Egypt-Soviet Relations Under Nasser

Gamal Abdel Nasser came to power in July 1952 after leading a coup with a group of Free Officers against the Egyptian monarchy. By the spring of 1954, he had deposed then head of state General Muhammad Naguib; outlawed political parties and imprisoned communists; and made himself the prime minister. But Egypt soon faced significant crises, both domestically and internationally.

Despite the armistice agreement signed by Israel and Egypt in 1949, clashes between the two countries’ military troops persisted. In February 1955, Israeli forces, following a series of minor clashes, raided Gaza and killed thirty-six Egyptian soldiers and two civilians. Moreover, twenty-nine military personnel and two civilians were wounded. The outcry in Egypt was deafening. Nasser’s legitimacy was questioned within the army and by the wider public space. To salvage a declared objective of the 1952 coup (the creation of a strong national army) and to deliver on the promise of his government to never tolerate Israeli incursions and humiliations, Nasser reached out to the United States for arms. But at that time, the administration of U.S. president Dwight Eisenhower was wanting Egypt to reconsider its opposition to the proposed U.S.-backed Middle East Defense Organization (MEDO); Egypt was dissatisfied with the conditions that America was placing on military aid and feared foreign influence. Other Western capitals were also dissatisfied with Cairo’s nonaligned foreign policies. The United States and its European allies were pushing for the building of military alliances in the region to combat the spread of communism and Soviet influence. Yet Nasser’s Egypt rejected this U.S. push for alliances and even refused to join the Baghdad Pact announced in February 1955 by Türkiye, Iraq, and Iran—likely because the pact included aspects of the vision for MEDO. Instead, Egypt participated in the Bandung Conference in Indonesia in April 1955, helping articulate the basic principles of nonalignment toward either the Western or Eastern Blocs. Along with the governments of Ghana, India, Indonesia, and former Yugoslavia, the Egyptian government played a key role in establishing the Non-Aligned Movement, which was initially joined by Global South countries and sought to take a neutral stance between the two opposing superpowers, the United States and the Soviet Union. In this context, Western capitals were dissatisfied with Cairo’s foreign policies and did not offer military aid. 

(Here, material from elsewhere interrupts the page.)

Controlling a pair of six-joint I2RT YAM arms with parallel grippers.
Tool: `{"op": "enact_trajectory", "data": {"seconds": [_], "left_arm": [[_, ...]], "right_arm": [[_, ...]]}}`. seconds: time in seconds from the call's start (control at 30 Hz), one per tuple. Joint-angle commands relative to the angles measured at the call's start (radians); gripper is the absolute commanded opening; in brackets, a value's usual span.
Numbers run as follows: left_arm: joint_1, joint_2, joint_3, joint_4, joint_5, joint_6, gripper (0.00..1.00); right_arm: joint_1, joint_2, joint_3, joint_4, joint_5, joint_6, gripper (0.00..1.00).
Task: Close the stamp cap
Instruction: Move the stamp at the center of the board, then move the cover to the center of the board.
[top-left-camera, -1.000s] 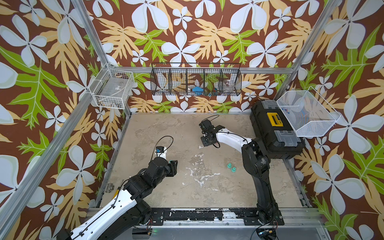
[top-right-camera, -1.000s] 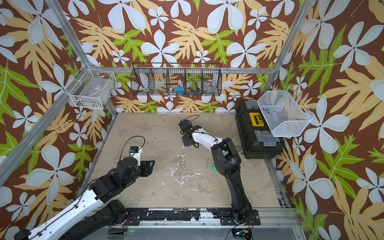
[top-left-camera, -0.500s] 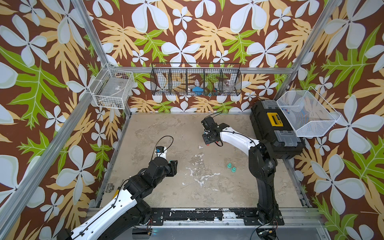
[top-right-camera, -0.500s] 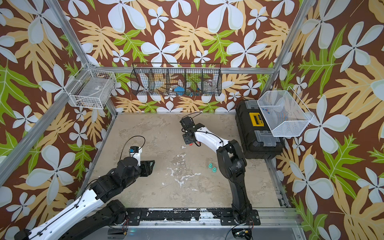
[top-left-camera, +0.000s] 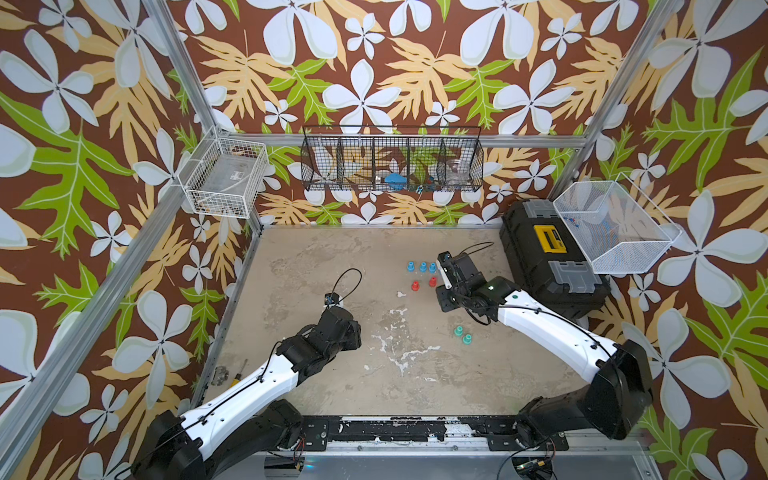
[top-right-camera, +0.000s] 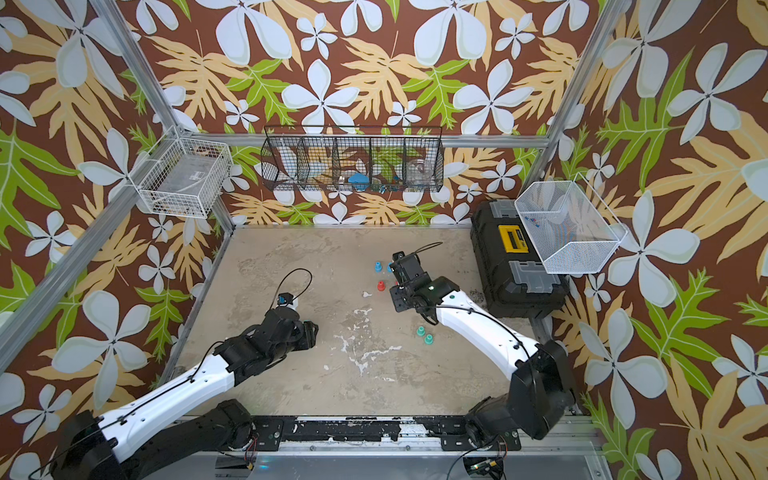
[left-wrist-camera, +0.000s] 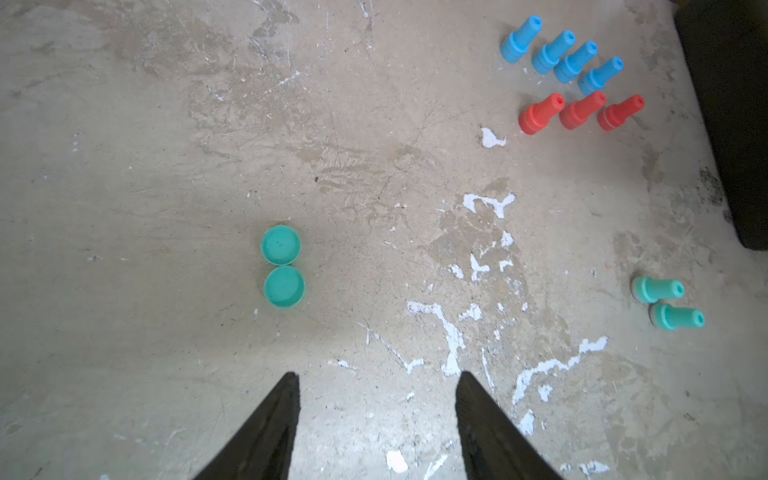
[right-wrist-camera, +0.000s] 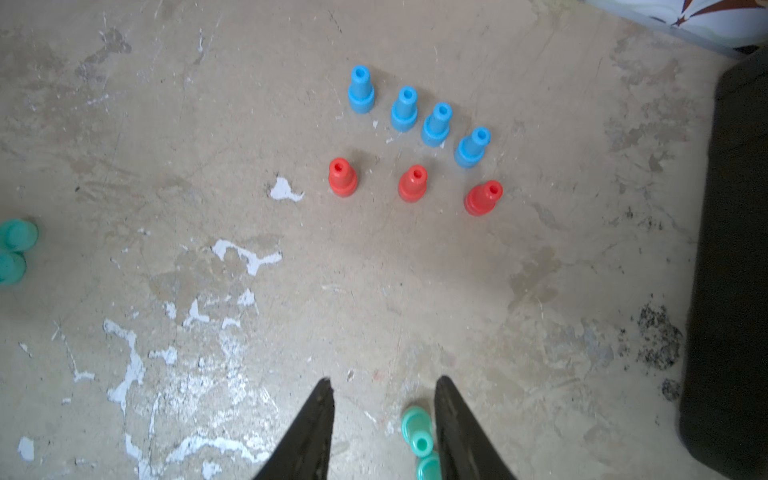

In response, Nasser turned to the Eastern Bloc, and Soviet leaders decided to sell arms to Egypt indirectly. In September 1955, the government of former Czechoslovakia agreed to sell Soviet weaponry to Egypt. The sale of jetfighters, tanks, artillery, and other heavy equipment was estimated to be worth $80 million. The “Czechoslovak Arms Deal,” as it came to be known in Egyptian writings about Nasser’s policies in the 1950s, was a groundbreaking development in Soviet engagement with Egypt. It also marked the Soviet Union’s entry into the foray of great-power competition in the Middle East and North Africa.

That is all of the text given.